Herr Präsident, meine Damen und Herren, wir fordern in unserem Antrag gleichfalls konkrete Initiativen der Landesregierung zur Verschärfung des Straftatbestandes der Abgeordnetenbestechung. Dieser Straftatbestand, meine Damen und Herren, soll den politischen Betrieb vor unzulässiger Landschaftspflege schützen. Der Tatbestand betrifft auch uns alle, obwohl wir das Strafgesetzbuch nicht ändern können. Die Verschärfung dieses Straftatbestandes ist Voraussetzung dafür, dass Deutschland endlich seinen internationalen Verpflichtungen nachkommt und das UN-Abkommen gegen Korruption ratifiziert. Herr Busemann hat sich ja bereits im Jahr 2008 dahingehend geäußert, dass er eine Verschärfung dieses Straftatbestandes anstrebt. Jetzt haben wir 2010 – und nichts ist passiert. Herr Justizminister: bei der Verschärfung des Jugendstrafrechts waren Sie wesentlich erfolgreicher, diese hat es bis in den Koalitionsvertrag auf Bundesebene geschafft. Und hier? Nichts weiter. Das kann es doch nicht sein, ergreifen Sie endlich konkrete Maßnahmen, um Ihren großen Forderungen Taten folgen zu lassen, die sind nämlich notwendig.

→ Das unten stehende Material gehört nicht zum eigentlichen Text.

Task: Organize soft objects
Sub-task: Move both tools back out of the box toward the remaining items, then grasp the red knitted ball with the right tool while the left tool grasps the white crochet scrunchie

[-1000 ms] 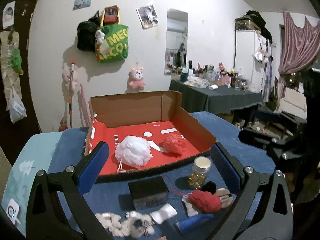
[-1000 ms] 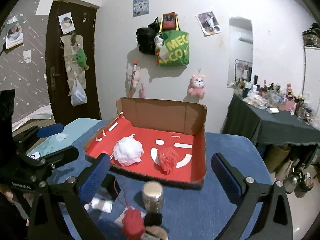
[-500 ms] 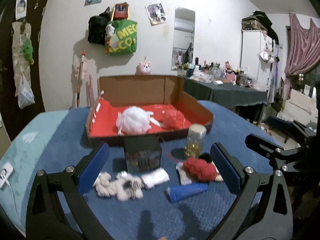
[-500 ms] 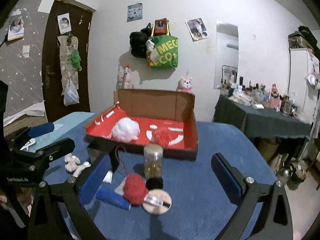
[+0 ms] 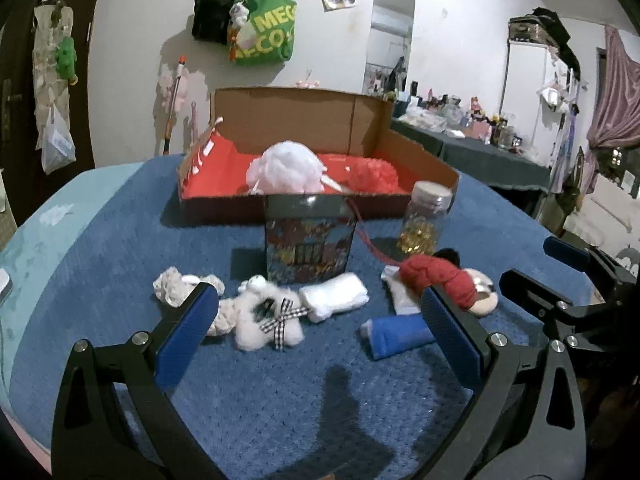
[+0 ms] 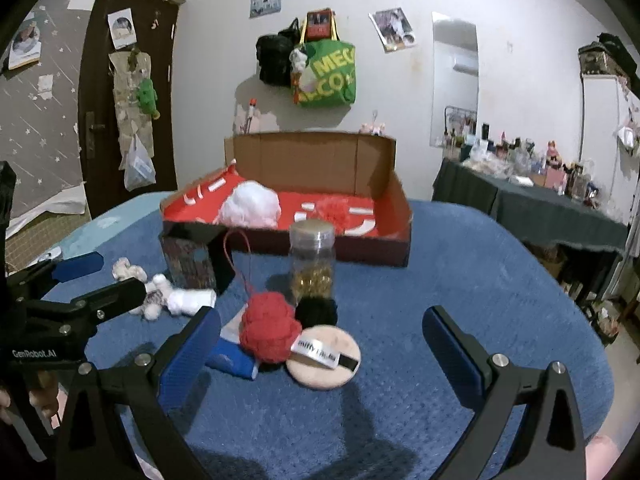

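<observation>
A cardboard box with a red inside stands at the back of the blue table and holds a white puff and a red puff. In front of it lie a white fluffy toy with a checked bow, a white roll, a red knitted ball, a black pom-pom, a blue piece and a pink powder puff. My left gripper is open, low over the toy. My right gripper is open around the red ball and powder puff.
A dark patterned tin box and a glass jar of gold bits stand between the loose items and the cardboard box. Bags hang on the back wall. A cluttered dark table stands to the right.
Both grippers have dropped lower and drawn back toward the near table edge, so the loose soft items now sit between their fingers. Nothing on the table has moved.
</observation>
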The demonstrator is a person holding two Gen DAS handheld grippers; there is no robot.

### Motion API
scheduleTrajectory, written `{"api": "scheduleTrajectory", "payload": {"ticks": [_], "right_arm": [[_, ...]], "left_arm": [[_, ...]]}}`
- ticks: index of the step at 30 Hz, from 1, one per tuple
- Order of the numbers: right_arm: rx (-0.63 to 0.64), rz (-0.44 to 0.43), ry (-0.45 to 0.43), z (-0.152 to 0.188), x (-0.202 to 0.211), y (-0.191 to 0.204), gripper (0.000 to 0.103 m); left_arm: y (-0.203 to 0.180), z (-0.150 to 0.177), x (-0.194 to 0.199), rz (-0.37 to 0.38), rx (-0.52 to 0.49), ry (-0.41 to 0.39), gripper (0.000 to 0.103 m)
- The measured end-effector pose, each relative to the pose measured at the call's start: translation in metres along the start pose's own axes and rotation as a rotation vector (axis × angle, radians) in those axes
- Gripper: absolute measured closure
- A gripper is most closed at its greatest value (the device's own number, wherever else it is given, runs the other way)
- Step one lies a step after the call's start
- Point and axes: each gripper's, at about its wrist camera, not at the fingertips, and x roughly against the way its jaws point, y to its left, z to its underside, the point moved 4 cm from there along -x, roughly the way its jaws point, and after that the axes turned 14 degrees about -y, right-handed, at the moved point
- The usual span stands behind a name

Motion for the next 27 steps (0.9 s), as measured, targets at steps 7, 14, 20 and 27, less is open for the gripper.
{"api": "scheduleTrajectory", "payload": {"ticks": [7,14,20,27], "right_arm": [[-0.023,0.000,0.052,0.018,-0.010,-0.003,0.000],[-0.021,-0.002,0.071,0.023,-0.015,-0.003,0.000],[-0.017,-0.014,0.080,0.022,-0.023,0.000,0.000],[0.009,-0.042,0.089,0.018,-0.038,0.015,0.000]], "left_arm": [[0.002,0.013,-0.008,-0.006,-0.001,0.036,0.000],[0.006,0.018,-0.012,-0.020,0.001,0.055,0.000],[0.018,0.017,-0.014,-0.037,-0.001,0.071,0.000],[0.050,0.011,-0.014,-0.085,0.004,0.081,0.000]]}}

Herr Präsident, meine Damen und Herren, ganz allgemein gesprochen: Es geht uns Grünen nicht um eine pauschale Verunglimpfung des politischen Betriebs oder des politischen Gegners. Aber es geht uns darum, dass Vorgänge wie in Nordrhein-Westfalen und Sachsen, die schweren Schaden für die politische Kultur angerichtet haben, dass die Vorgänge nicht ohne Folgen bleiben können. Wir sollten uns alle gemeinsam um mehr Transparenz im politischen Handeln bemühen.